Co-owner and chef Carlo Mirarchi says Tisch has no plans to rip out Roberta's heart and replace it with a cash register. "We have done such minimal improvements to this place because we've kind of just done it so haphazardly," Mirarchi told Eater. "So there are certain things we're excited about improving. All these things are going to make this place better. I don't see how adding another Rational oven to the kitchen is a loss of character." But employees are apparently freaking out—apparently 20 or more staff members have left over the past few months over concerns that the working environment will go from loose and creative to strict and corporate.

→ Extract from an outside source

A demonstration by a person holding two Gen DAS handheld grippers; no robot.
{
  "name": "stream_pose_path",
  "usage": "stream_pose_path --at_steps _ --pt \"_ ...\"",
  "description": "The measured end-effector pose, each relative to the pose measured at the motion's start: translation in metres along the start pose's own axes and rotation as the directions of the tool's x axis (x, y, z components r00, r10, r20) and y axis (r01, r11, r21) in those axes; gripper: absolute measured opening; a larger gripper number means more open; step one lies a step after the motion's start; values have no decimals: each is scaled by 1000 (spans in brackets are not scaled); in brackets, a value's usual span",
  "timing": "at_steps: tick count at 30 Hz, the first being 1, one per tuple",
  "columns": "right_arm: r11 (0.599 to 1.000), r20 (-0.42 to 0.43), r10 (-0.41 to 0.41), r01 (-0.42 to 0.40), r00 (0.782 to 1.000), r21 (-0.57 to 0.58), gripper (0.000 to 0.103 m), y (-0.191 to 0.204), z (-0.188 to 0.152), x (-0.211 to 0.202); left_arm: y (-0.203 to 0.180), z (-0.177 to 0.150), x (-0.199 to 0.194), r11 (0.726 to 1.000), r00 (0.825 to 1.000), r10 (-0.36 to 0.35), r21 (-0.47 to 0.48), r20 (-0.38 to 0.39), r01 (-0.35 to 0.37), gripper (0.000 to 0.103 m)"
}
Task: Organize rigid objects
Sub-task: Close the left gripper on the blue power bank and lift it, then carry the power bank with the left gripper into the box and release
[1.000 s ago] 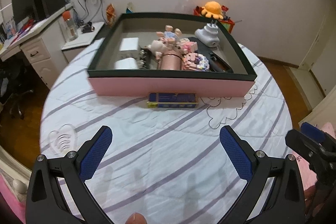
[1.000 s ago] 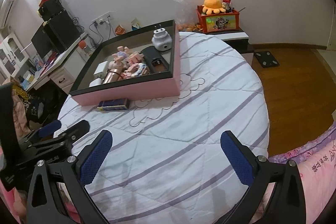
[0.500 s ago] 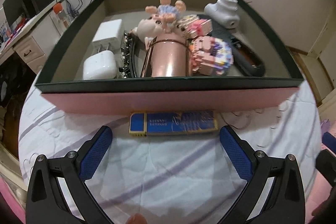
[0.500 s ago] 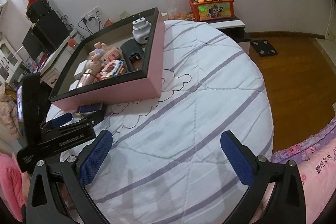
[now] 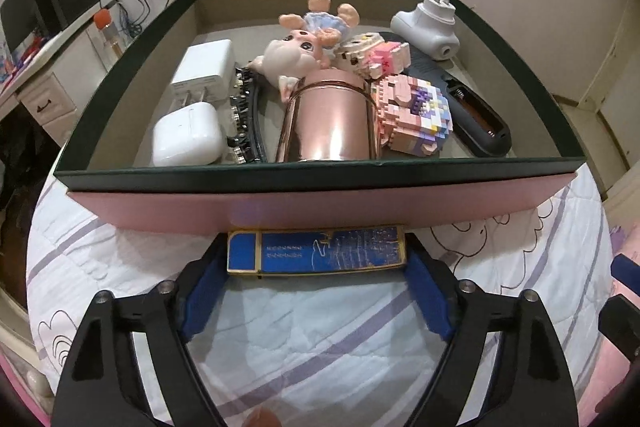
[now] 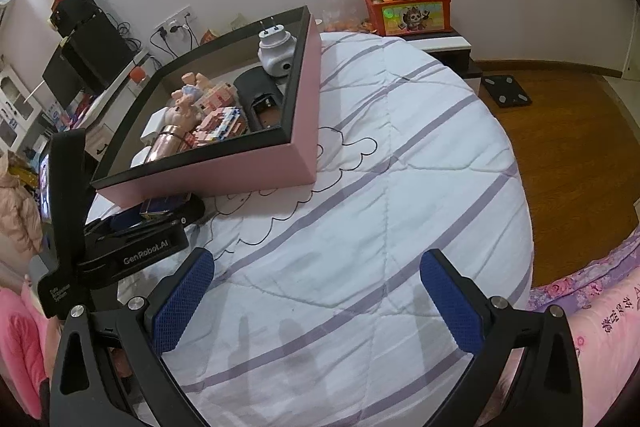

It's true that a job is a job and not all of them can be fun and cool, but when such a job attracts and supports likeminded, creative people, it is a bummer when they start doing things like installing time clocks, hiring a real HR department, and turning the ramshackle home you built into a moneymaking machine. Waiting tables and hostessing can be fulfilling on its own sometimes, but what really makes a more or less menial job worthwhile is the work environment and the folks you work with—a staff at a place like Roberta's feels more like a family and less like a "concept" with a billionaire-fronted cash flow.

Still, Roberta's (potentially) going corporate doesn't feel all that different from when Williamsburg got a Starbucks. The restaurant hasn't been a hip local spot in years. I went to Roberta's on Christmas Eve in 2012 and it was totally empty—when I went back on Christmas Eve the following year, there was a two-hour wait and Manhattanites were pulling up in town cars.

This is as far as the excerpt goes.